» Task directions:
Print, exactly as they stand, the lines from the start of the listing to the line containing "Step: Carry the", inclusive.

» Source material:

.....

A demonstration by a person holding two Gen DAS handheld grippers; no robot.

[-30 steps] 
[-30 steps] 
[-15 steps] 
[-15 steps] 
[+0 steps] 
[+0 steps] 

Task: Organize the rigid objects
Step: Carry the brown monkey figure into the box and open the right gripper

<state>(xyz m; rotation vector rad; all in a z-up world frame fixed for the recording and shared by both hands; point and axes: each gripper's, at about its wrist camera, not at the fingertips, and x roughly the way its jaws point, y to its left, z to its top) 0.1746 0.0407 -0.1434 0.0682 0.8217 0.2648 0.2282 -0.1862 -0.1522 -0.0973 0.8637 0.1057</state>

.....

» Solution for this problem:
A demonstration by a person holding two Gen DAS handheld grippers; no robot.

[-30 steps] 
[-30 steps] 
[-15 steps] 
[-15 steps] 
[+0 steps] 
[+0 steps] 

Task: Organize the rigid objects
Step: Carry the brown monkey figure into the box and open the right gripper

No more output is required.